Originally, Carnival had four ships scheduled to be delivered between May and October, this year. The company said that COVID-19 had impacted shipyard operations, which would result in ship delivery delays this year and was working with the shipyards on revised timings.
Carnival said it had committed future financing, comprised of ship export credit facilities, associated with the newbuildings.
Turning to liquidity improvement, Carnival has taken the following actions:
- Completed offerings of $6.6 bill through the issuance of first-priority senior secured notes, senior convertible notes and Carnival Corp common stock.
- Fully drew down its $3 bill multi-currency revolving credit facility.
- Qualified for a US government commercial paper programme providing over $700 mill of liquidity.
- Early settled outstanding derivatives, receiving proceeds of $220 mill.
- Extended a $166 mill euro-denominated bank loan, originally maturing in 2020, to March, 2021.
- Some export credit agencies have offered 12-month debt amortisation and a financial covenant holiday.

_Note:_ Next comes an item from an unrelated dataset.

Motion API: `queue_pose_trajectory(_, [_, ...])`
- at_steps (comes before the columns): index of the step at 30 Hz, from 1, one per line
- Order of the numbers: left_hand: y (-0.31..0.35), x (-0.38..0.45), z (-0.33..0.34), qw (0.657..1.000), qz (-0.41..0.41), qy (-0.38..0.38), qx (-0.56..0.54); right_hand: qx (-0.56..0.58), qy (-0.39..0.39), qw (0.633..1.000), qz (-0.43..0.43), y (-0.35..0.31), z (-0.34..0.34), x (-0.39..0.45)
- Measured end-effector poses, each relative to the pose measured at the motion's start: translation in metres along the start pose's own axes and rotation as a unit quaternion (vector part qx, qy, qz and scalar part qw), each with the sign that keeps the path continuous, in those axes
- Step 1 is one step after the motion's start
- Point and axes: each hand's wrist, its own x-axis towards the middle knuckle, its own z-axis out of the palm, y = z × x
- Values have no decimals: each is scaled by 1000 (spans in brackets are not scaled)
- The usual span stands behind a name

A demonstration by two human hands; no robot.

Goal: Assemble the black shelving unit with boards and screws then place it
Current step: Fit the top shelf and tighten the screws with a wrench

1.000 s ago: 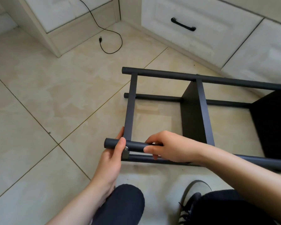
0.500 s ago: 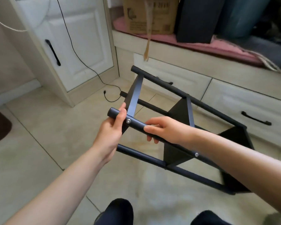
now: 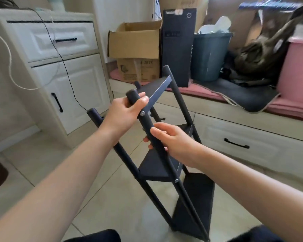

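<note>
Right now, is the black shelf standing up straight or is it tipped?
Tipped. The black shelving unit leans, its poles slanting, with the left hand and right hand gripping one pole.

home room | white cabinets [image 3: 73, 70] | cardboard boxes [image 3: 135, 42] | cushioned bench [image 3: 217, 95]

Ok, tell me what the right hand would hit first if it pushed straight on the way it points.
The right hand already grips the shelving unit's near pole; pushed on up-left, it would probably meet the left hand on that pole.
</note>
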Motion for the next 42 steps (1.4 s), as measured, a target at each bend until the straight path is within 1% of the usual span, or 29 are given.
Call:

These amendments that have been finalised to date will defer $300 mill of principal repayments otherwise due through May, 2021 with repayments made over the following four years. Carnival has also obtained financial covenant waivers for these loans for an initial term through March, 2021 and waivers of the interest coverage financial covenant for certain of its bank loans through November, 2021. It was working to arrange additional financial covenant waivers and additional debt holiday agreements deferring principal repayments of around $300 mill through March, 2021.
- Suspended the payment of dividends on, and the repurchase of, Carnival Corp common stock and Carnival plc ordinary shares.
- The company is also working on potential sales of non-ship assets.
During the cessation of cruising the monthly average cash burn rate for 2H20 was estimated at about $650 mill. This includes ongoing ship operating and administrative expenses, committed capital expenditures (net of committed export credit facilities) and interest expense, but excludes changes in customer deposits and scheduled debt maturities.
In addition to the refinancing described above and the in-process debt holiday arrangements, Carnival also expected to refinance around $2.4 bill of debt maturities due over the next 12 months, half of which will mature in the second half of this year.